◆ **WORK ITEM**: Return only the lines from the start of the records through the line that contains "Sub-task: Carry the", inclusive; leave out all pictures.
** Opening RECORDS SUPPLIED block **
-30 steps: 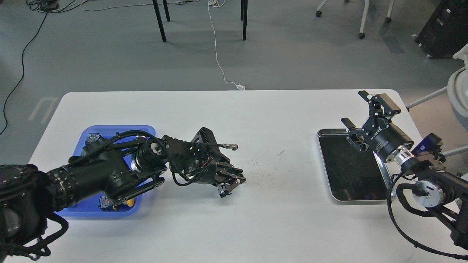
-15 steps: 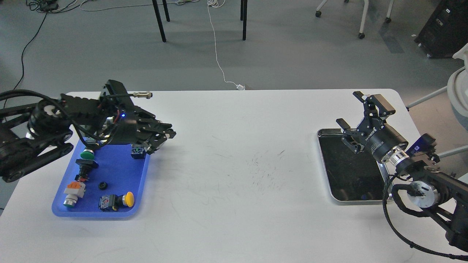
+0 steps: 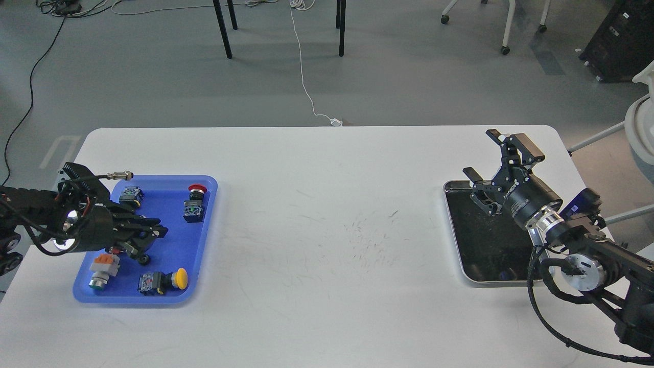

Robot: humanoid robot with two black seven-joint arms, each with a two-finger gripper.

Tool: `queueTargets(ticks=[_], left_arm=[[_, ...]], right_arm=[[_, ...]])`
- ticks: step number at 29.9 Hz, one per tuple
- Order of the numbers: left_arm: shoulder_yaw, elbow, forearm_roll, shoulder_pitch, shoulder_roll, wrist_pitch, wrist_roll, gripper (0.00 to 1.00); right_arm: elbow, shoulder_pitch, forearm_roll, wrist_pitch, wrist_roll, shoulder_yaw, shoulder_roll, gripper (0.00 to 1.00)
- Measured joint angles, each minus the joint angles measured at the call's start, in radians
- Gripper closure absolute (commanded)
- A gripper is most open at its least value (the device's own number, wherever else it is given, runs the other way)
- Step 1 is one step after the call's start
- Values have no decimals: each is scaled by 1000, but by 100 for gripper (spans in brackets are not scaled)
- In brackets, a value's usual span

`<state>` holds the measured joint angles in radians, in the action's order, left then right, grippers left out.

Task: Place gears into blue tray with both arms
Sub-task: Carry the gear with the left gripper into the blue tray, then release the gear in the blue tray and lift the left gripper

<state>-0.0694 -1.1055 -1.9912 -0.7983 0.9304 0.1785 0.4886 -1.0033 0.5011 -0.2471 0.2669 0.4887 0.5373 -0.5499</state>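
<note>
The blue tray (image 3: 171,243) lies at the table's left. A small black gear (image 3: 144,259) rests on its floor, just under the tips of my left gripper (image 3: 148,240). That gripper comes in low from the left over the tray's middle; its dark fingers blur together, so their state is unclear. My right gripper (image 3: 484,157) hovers at the far right over the back edge of the silver tray (image 3: 452,230). Its fingers are spread wide with nothing between them.
Several push-button switches lie in the blue tray: a red one (image 3: 196,190), a yellow one (image 3: 176,278), an orange and white one (image 3: 102,266). The silver tray's dark bottom looks bare. Faint scuff marks (image 3: 368,232) cross the white table's middle.
My left arm swung from the table's middle back over the blue tray and came down low by the gear. The right gripper drifted slightly left, still open.
</note>
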Motion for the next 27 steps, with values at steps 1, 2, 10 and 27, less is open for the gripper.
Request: queueTargets(ticks=[1,2,10,27], left_arm=[[1,11,1,2,-10,0,0,82],[1,18,1,3,-20,-1,0,82],[6,46,3,8,-54,-1,0,75],[-39,99,51,5,-54,-23,0,18]], right_arm=[[0,0,0,0,0,0,0,3],[0,-1,0,0,0,0,0,3],[-4,0,0,0,0,0,1,3],[-9,11,0,0,0,0,14,3]])
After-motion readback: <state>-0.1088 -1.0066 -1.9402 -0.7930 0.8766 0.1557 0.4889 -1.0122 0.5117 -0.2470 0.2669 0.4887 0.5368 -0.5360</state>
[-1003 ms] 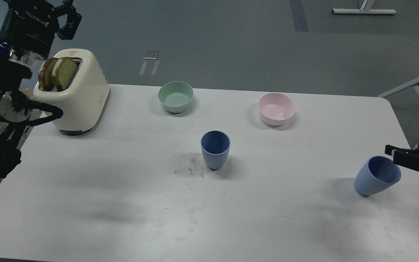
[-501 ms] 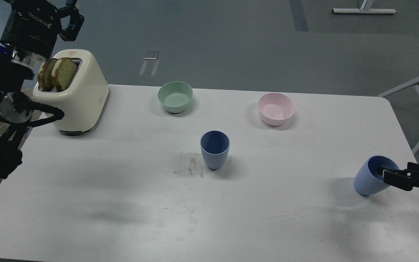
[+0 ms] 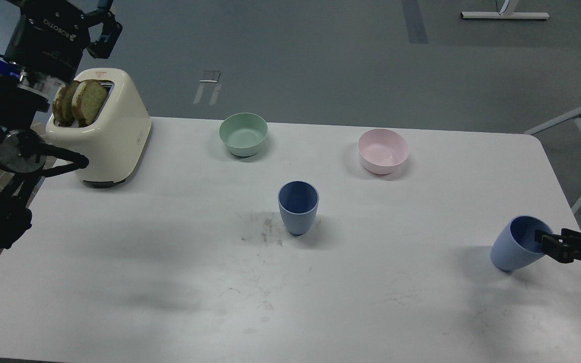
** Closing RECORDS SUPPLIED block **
◆ **ANSWER SPACE**:
-30 steps: 
-15 steps: 
+0 steps: 

Robot: humanoid robot with two black seven-joint arms, each with a two-finger gripper.

Tool: `queueTargets(ticks=[_], left_arm=[[_, ...]], right_arm=[[_, ...]])`
- ticks: step number at 29.9 Hz, one per tuple
- Order of the numbers: left_arm: shoulder_yaw, elbow, forearm_roll, shoulder_pitch, shoulder_roll, wrist_pitch, wrist_roll, gripper (0.00 to 1.00); right_arm: elbow, shoulder_pitch, forearm_roll, wrist_pitch, wrist_roll, shoulder_yaw, shoulder_roll, gripper (0.00 to 1.00)
- Measured joint angles, each minus the joint angles measured at the call's start, in radians
- Gripper closure absolute (commanded)
- A gripper is most open at its least value (the device's own number, wherever else it is given, runs the other way)
- Step 1 is one step after the call's start
- Values have no decimals: each is scaled by 1000, but by 100 for gripper (spans in brackets are not scaled)
- In brackets, a value's usual span

`<state>` holds the measured joint angles in radians, in the action's order, left then right, grippers left out.

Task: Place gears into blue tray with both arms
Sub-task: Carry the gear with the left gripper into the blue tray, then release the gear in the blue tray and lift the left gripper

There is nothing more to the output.